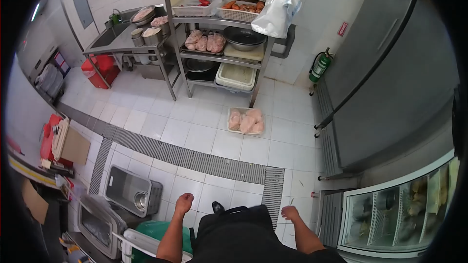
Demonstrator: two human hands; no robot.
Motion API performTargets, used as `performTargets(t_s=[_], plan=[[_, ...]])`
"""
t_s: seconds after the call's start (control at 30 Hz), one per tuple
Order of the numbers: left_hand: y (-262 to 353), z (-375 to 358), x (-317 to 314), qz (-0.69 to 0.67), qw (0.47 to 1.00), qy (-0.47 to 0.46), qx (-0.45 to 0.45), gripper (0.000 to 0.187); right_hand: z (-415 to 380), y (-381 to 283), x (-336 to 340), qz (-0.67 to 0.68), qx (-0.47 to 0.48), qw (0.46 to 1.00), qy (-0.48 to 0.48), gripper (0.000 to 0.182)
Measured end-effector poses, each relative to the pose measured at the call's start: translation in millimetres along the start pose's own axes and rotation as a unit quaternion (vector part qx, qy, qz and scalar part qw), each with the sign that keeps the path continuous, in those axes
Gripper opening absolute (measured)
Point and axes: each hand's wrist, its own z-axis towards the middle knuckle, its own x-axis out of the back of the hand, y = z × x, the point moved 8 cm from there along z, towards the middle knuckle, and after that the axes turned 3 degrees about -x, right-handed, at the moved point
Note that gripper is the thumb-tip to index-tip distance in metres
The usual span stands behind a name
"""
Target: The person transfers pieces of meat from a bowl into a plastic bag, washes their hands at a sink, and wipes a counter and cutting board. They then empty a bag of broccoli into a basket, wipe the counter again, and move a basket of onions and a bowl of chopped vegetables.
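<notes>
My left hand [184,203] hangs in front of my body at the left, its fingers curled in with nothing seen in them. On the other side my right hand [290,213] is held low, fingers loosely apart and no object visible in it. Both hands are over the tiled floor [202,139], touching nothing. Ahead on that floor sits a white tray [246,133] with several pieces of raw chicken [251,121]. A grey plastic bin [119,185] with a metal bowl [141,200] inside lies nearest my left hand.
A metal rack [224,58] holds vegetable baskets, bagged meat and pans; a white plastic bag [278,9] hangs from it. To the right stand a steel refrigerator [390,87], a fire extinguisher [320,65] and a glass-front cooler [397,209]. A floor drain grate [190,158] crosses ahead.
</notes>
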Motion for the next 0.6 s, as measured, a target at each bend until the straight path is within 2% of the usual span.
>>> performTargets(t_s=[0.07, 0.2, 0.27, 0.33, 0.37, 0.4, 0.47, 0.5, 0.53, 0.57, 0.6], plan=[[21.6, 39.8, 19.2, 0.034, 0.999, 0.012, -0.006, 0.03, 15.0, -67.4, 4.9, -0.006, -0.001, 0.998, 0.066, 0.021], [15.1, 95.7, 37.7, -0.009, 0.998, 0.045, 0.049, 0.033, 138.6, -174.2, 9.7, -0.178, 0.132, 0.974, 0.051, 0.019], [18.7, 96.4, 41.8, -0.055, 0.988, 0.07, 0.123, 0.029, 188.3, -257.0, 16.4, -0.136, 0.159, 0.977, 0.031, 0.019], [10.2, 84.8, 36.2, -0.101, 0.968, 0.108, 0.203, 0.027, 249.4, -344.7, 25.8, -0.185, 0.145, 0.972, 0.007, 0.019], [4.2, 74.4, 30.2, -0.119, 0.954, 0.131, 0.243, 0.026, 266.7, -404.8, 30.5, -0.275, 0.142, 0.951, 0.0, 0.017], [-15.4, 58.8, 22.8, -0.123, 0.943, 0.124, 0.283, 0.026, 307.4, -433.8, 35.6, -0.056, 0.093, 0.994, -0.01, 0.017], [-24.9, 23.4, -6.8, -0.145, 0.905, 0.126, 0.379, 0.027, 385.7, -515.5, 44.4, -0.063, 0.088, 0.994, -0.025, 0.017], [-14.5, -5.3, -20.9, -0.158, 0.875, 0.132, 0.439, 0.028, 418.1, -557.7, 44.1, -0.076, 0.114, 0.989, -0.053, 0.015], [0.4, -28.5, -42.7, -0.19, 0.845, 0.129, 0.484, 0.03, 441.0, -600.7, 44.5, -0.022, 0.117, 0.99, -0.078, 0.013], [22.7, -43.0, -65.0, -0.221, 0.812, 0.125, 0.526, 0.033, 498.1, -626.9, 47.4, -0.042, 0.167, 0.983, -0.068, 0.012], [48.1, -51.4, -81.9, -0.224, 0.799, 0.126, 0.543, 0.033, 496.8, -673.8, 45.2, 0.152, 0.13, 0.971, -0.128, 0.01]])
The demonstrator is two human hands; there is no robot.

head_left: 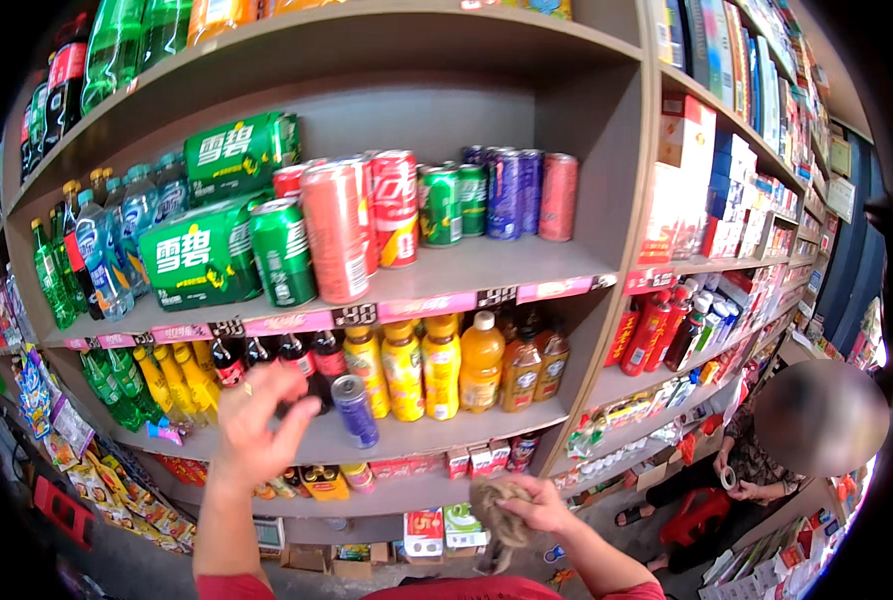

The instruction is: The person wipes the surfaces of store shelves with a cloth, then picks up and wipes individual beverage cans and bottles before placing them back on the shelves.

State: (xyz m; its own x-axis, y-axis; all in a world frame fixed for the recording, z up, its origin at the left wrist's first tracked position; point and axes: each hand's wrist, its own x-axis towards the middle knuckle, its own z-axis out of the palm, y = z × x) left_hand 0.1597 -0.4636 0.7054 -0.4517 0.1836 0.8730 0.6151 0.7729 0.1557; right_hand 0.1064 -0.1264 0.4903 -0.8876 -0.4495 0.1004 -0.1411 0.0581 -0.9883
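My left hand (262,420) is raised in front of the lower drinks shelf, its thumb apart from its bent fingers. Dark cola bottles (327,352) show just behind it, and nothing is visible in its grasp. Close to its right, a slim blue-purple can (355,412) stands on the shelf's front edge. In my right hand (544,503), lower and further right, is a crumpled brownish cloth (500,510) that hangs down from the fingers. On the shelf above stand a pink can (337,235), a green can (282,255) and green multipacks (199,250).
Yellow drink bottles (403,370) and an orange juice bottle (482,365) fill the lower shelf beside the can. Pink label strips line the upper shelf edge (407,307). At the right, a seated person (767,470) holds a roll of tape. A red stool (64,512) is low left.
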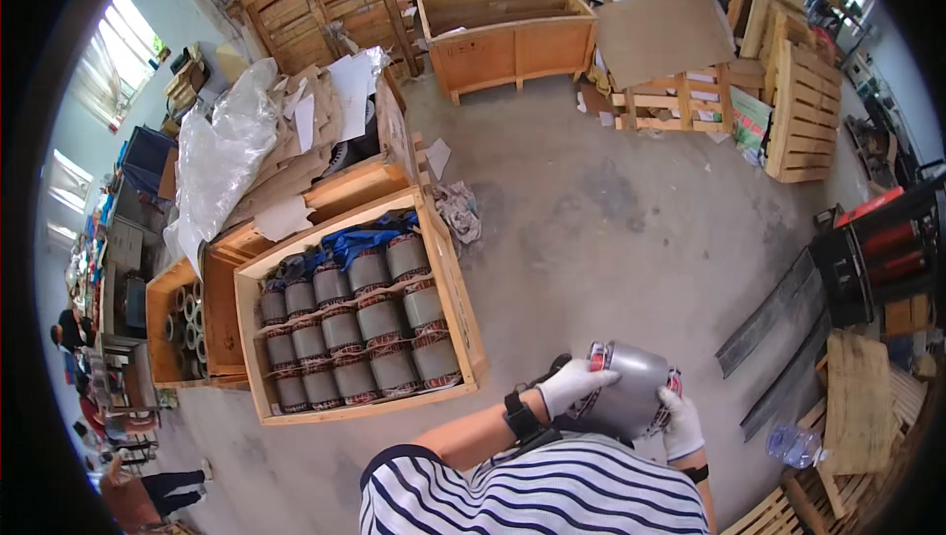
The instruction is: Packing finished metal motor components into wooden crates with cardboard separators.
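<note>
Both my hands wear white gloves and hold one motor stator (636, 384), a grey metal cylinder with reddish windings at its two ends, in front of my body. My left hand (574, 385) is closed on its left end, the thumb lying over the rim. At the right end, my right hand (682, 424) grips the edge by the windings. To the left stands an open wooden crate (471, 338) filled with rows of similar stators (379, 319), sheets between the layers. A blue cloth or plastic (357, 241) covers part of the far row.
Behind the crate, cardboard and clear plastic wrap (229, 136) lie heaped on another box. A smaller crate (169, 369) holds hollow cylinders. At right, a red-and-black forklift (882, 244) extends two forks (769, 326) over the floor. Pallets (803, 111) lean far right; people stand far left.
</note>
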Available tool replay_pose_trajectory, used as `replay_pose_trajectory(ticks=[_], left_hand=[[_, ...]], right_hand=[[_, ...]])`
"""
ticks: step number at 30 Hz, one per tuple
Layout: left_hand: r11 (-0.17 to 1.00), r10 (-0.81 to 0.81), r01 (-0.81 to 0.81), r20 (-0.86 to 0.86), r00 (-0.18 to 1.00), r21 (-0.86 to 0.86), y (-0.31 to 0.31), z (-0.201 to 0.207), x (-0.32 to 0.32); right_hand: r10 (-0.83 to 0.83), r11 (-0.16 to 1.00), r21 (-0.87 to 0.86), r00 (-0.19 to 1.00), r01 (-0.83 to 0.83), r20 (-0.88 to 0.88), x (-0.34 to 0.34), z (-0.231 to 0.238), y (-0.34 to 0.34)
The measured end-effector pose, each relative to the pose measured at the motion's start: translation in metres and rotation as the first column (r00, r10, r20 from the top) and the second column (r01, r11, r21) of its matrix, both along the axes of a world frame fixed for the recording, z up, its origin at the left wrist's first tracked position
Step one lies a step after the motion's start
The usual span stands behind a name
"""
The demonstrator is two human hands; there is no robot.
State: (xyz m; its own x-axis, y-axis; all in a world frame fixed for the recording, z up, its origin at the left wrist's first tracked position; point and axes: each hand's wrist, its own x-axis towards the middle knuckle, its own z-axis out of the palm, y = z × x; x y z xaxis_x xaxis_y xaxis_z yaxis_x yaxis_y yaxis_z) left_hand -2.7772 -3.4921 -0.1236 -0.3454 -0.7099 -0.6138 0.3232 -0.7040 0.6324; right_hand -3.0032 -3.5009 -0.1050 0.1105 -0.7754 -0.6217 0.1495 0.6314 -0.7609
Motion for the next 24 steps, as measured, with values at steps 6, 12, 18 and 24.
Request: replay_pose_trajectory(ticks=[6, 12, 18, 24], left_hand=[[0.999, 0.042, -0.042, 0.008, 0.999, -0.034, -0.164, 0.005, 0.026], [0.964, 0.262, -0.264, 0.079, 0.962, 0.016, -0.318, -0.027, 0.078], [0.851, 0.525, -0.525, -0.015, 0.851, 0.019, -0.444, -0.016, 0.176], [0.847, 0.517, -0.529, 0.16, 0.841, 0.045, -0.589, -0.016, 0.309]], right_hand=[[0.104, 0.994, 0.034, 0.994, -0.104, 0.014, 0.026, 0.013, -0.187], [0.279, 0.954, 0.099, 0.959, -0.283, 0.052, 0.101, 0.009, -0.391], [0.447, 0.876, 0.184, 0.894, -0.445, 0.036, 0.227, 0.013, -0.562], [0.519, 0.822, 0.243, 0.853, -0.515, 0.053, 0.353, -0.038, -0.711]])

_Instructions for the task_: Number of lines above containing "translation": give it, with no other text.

_Answer to this problem_: 2